My book club chose this book, and few members finished it. The subject matter was fascinating, but the book itself was hard to get into. It jumps around between many people and points in time, and the author tries too hard to make an interesting story into something even more suspenseful and exciting, using long, flowery descriptions for mundane things.
Fascinating look at Oak Ridge and the people who lived there. I enjoyed how chapters about the lives of the women were interspersed with technical chapters about the making and secrecy of the bomb. The book was a little longer than I felt it needed to be, but overall a good read.

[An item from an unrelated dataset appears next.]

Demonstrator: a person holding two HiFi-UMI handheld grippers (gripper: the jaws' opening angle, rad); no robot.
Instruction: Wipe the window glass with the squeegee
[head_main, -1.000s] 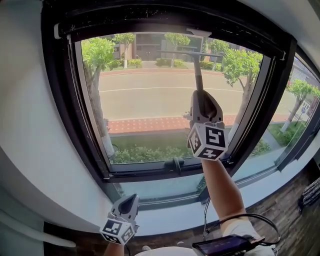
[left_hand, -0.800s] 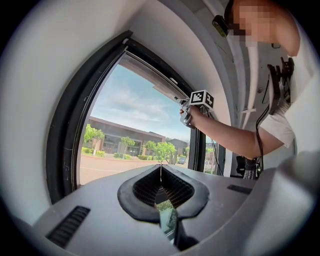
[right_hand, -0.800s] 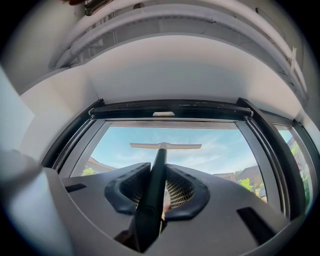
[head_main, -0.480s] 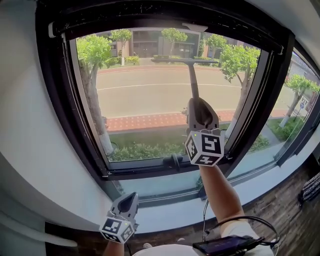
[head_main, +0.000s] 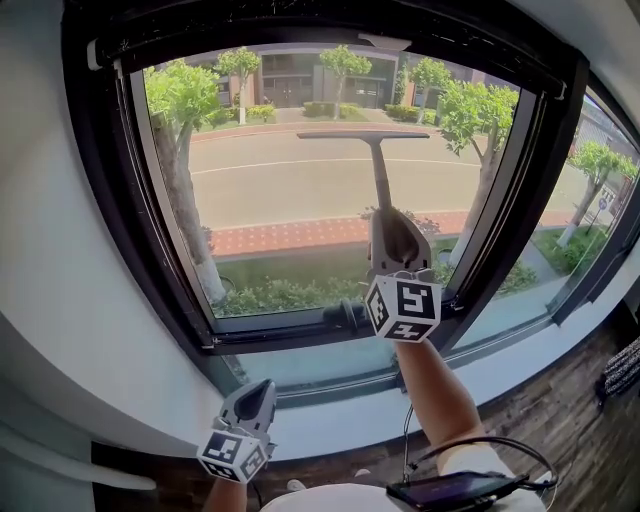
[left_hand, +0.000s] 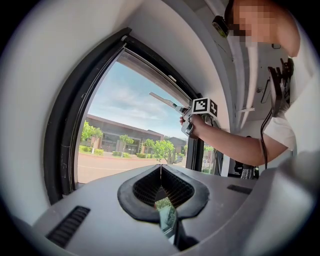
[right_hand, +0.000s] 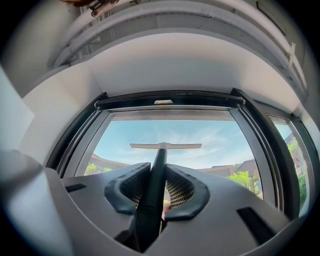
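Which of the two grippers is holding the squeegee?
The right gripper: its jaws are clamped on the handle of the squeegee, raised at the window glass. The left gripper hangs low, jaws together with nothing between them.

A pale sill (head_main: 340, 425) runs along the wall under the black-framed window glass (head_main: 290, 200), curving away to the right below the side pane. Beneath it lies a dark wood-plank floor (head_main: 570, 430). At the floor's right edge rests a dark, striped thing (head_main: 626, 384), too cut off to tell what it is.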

Though The Girls of Atomic City does some work to situate this history, mostly Denise Kiernen focuses tightly on Oak Ridge and the women working there. It uses a story telling format relying on extensive interviews with women who worked there, with a few brief interludes for more straightforward factual history. I found the writing a bit overly clever at times, often using cryptic phrases, acronyms, and styles that mimicked the secrecy of the situation but also made me a bit confused and lost.
Historical narrative about the day to day workings to accomplish the build of the devastating atomic bomb USA dropped on Japan. Details, secrets within the framework of a normal working life in a seemingly factory town that's not what it appears to be. Deep secrets underlie the truth. Come to understand the complex scientific underpinning of the cold war and conservative fifties. Reads like a romantic novel; a powerful story about the science behind the bomb and the every day people working on it.
Fascinating story-and it is true! I learned a lot about a long secret part of U.S. History.
This book is for anyone who enjoys an historical and true story. Denise Kiernan offers an insightful look into the daily lives of the women who lived and worked in what was a secret city--Oak Ridge, Tennessee--established as part of the Manhattan Project in World War II. The narrative explicitly illustrates the compartmentalization and secrecy that the U. S. undertook to assure the development of the atomic bomb with the goal of ending the war. Reading the story gave me a deep appreciation for the spirit and sacrifice of the times. The author provided such detail it felt as though I was there with the women during their time in Oak Ridge. A well done true story!
Having had an uncle who was present as a graduate student "under the stands" at Stagg Field for the first atomic reaction, an aunt who worked as a scientist at Oak Ridge National Laboratory and a friend who was with her family at Oak Ridge during World War II, I was fascinated to put this period of history together in a coherent way. Recommend this book highly for anyone interested in the social history of WW II.
An interesting look behind the scenes at the top secret city behind the war effort to enrich uranium for the Manhattan Project. It's fortunate that the author was able to interview people who were there, as many of them are now in their 90s and won't be with us to share their memories much longer.